Любить то я сына любил, но я его почти не видел. Когда я уходил на работу, он ещё спал. Когда приходил с работы, он уже спал. В те редкие выходные, которые у меня выдавались, мы, конечно, гуляли вместе. Но это был как какой-то сон, идущий в разрез с моей ролью легендарного сыщика.
Вот с такими невесёлыми мыслями возвращался я из госпиталя домой.
ГЛАВА 3. ЛИРИЧЕСКОЕ НАСТУПЛЕНИЕ.
После выписки из госпиталя мне дали две недели на полное восстановление. Всё-таки инсульт – это вам не хухры-мухры. Откуда появилась эта идея поехать в Смоленск – убей Бог, не вспомню. Не то, чтобы мне не приходилось путешествовать по России. Очень даже приходилось, когда я ездил в командировки, работая опером и начальником розыска на земле. Только, поверьте мне, когда охотишься на человека, а это самое опасное порождение фауны, тебе уж точно не до красот, не до истории и не до архитектуры.

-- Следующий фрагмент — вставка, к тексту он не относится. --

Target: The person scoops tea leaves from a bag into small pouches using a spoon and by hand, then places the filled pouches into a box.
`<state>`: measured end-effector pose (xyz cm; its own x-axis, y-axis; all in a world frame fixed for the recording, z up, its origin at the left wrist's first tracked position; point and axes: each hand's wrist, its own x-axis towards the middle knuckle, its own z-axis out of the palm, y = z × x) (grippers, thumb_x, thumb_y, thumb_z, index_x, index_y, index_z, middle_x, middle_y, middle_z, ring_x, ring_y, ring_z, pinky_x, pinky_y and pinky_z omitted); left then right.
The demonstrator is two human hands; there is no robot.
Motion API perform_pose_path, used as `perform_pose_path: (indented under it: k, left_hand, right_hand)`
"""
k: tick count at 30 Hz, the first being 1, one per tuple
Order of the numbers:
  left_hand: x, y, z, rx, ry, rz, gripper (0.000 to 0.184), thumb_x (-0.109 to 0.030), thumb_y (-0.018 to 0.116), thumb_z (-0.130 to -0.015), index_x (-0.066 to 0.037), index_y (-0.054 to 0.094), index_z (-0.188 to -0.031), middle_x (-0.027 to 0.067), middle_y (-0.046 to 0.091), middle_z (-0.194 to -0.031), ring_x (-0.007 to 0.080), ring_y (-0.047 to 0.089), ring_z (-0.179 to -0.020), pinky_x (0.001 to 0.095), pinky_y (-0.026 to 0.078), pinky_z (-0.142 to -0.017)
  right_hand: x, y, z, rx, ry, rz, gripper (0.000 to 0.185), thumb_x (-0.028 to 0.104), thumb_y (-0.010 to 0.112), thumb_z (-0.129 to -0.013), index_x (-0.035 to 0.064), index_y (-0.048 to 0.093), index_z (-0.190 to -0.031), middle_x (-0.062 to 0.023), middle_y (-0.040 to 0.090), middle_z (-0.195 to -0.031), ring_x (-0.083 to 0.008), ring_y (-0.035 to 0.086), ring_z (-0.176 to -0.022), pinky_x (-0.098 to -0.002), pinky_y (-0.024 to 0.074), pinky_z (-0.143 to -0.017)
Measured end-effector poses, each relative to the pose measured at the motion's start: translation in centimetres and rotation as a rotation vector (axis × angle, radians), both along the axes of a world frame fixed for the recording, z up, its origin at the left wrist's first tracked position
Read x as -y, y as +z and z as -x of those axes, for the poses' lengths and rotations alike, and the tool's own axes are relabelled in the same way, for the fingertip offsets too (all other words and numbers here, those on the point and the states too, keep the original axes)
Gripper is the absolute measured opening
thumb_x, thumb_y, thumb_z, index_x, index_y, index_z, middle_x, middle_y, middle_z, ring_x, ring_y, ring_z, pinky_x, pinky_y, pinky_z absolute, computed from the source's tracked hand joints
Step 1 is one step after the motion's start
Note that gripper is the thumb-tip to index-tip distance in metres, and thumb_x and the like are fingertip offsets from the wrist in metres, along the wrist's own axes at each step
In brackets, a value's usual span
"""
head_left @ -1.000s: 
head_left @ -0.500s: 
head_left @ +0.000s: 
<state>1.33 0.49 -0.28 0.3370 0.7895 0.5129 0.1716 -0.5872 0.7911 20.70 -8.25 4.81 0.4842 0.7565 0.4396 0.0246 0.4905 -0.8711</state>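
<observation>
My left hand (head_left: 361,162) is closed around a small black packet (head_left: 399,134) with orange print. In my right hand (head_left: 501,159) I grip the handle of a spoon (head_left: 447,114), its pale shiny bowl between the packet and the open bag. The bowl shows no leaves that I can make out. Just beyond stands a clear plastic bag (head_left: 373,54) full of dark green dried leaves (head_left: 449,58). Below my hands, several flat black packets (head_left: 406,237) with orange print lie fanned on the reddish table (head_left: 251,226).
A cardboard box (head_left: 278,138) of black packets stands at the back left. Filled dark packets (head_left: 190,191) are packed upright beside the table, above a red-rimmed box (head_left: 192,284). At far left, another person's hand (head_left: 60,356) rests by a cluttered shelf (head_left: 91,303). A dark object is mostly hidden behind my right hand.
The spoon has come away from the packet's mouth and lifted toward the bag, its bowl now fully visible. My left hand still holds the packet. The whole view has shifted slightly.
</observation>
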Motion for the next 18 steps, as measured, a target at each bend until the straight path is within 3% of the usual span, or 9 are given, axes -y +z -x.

Когда мне разрешали уйти в отпуск, мы сразу с Лануськой ехали заграницу. Не потому, что мы заграницу так любим, а по банальной причине. Несколько раз я на собственной шкуре убеждался, если ты не улетел куда-нибудь подальше, на третий день тебя вытащат на работу, и там ты свой отпуск и проведёшь.
Заграницей у меня тоже всё было не как у нормальных людей. Море я люблю, но без фанатизма, поэтому целыми днями жариться на пляже не готов. Надираться до животного состояния на халяву и пугать представителей народов, которым это не вполне свойственно, – это точно не моё. Халяву не люблю от слова «совсем», а надираться ненавижу. Вы спросите, а как же коньяк? А коньяк – это лекарство от аллергии на работу. Набирать на шведских столах по семь тарелок и потом с трудом, давясь, запихивать всё это в себя, утверждая в сердобольных немцах стойкое убеждение, что в России до сих пор голод? Как-то я равнодушен к еде. Моя замечательная служба приучила меня к тому, что есть надо только тогда, когда очень хочется, а когда я работал на земле это «очень хочется» наступало на вторые-третьи сутки. И с языками у меня всё не так, как у моих нормальных соотечественников, которые очень гордятся, выучив выражение «уан бир». Немецкий у меня второй родной, английский знаю, хорошую спецшколу заканчивал. Вот турецкий знаю плохо, но тоже вполне достаточно, чтобы разговаривать с местными жителями в Турции или на Северном Кипре. Лучше всего я, конечно, ботаю по фене, но заграницей это мне не пригождается.